━━ Data ━━

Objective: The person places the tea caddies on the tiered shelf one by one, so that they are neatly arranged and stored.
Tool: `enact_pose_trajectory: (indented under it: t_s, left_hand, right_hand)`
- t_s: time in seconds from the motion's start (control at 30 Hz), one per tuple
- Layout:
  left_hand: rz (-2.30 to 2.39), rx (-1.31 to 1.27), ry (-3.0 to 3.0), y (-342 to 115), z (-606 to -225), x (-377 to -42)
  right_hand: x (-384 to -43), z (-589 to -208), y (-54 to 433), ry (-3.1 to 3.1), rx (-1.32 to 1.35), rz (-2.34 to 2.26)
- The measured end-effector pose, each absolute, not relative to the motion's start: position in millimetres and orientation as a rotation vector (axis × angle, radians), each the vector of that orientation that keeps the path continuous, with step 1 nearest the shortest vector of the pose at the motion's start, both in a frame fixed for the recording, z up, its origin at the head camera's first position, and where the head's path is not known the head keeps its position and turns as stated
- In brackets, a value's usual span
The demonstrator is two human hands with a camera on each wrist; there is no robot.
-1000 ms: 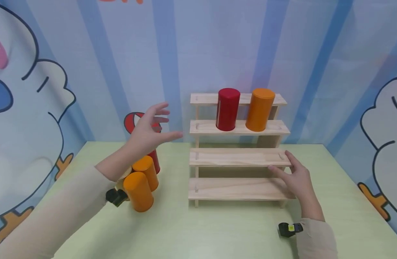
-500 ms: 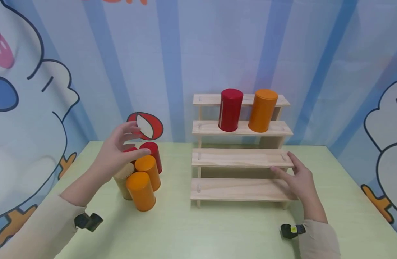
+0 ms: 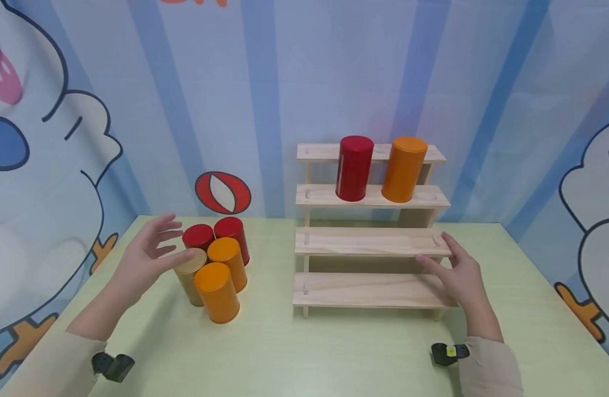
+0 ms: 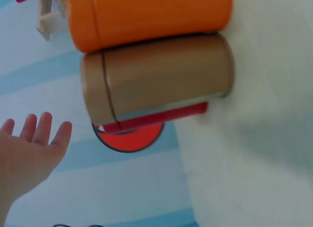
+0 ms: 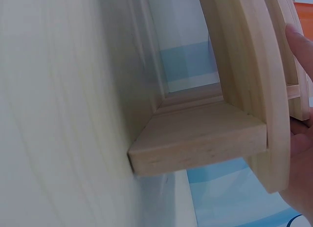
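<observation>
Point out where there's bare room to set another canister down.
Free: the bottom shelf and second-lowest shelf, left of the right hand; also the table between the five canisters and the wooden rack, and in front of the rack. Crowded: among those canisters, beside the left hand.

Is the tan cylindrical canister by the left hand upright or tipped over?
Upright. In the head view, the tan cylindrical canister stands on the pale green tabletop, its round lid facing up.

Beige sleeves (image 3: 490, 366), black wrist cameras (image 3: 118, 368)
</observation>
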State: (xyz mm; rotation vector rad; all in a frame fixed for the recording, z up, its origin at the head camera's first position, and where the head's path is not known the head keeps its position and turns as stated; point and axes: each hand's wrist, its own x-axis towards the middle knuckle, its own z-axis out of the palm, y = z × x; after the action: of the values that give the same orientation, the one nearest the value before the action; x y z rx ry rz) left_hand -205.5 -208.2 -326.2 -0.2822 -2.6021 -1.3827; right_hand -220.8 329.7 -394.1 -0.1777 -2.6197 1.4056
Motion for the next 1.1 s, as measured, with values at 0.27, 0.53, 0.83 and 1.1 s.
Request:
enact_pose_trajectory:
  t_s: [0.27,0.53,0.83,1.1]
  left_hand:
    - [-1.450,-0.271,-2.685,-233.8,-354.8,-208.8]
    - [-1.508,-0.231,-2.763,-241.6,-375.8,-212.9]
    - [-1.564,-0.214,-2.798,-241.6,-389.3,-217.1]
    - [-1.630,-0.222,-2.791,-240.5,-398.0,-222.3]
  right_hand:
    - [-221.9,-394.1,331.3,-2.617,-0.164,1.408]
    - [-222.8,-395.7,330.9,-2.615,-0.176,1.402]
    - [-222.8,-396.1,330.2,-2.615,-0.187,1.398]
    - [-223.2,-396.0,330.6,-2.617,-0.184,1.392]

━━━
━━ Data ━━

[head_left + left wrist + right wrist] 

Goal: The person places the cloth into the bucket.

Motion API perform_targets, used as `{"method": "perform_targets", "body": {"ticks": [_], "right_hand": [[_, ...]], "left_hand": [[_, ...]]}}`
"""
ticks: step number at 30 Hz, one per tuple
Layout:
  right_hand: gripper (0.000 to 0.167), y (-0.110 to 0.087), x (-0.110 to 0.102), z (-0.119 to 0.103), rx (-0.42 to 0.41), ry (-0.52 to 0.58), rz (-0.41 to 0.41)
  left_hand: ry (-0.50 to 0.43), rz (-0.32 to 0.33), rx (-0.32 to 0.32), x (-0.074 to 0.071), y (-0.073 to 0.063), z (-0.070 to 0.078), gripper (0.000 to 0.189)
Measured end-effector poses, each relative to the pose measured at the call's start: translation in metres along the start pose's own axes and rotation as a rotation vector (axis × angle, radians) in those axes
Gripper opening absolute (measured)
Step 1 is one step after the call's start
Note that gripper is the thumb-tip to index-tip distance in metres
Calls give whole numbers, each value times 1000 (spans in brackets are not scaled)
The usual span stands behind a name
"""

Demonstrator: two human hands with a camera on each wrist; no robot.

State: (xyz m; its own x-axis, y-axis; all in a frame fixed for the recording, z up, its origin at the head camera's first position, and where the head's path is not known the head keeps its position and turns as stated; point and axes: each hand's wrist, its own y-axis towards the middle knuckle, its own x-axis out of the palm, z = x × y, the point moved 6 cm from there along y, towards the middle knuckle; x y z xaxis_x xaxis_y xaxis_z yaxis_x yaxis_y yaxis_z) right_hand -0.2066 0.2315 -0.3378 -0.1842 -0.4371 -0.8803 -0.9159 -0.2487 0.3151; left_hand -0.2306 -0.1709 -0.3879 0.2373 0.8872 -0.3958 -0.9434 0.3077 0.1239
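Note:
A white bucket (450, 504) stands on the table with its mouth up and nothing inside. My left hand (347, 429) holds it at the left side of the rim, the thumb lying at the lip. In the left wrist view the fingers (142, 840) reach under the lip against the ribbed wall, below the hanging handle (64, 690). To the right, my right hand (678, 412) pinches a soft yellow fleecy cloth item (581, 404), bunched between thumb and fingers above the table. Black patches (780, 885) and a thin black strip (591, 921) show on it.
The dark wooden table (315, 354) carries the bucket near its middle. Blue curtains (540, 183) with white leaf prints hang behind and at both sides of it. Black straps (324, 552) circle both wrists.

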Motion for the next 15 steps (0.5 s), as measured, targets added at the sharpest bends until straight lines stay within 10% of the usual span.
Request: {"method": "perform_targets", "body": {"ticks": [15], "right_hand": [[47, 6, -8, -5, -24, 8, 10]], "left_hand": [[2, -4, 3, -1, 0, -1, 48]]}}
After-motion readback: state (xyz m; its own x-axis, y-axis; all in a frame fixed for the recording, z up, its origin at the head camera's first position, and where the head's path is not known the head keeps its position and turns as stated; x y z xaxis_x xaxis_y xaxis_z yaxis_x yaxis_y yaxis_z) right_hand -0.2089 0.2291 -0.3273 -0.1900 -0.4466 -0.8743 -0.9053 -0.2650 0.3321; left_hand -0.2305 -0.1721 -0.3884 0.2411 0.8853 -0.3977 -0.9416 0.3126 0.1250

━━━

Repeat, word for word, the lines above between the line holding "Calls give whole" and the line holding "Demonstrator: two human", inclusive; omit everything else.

-- Task answer --
Calls give whole numbers, each value times 1000 (spans in brackets are not scaled)
The usual span stands behind a name
"""

Demonstrator: two human hands with a camera on each wrist; no robot.

The exercise is finished and nothing remains.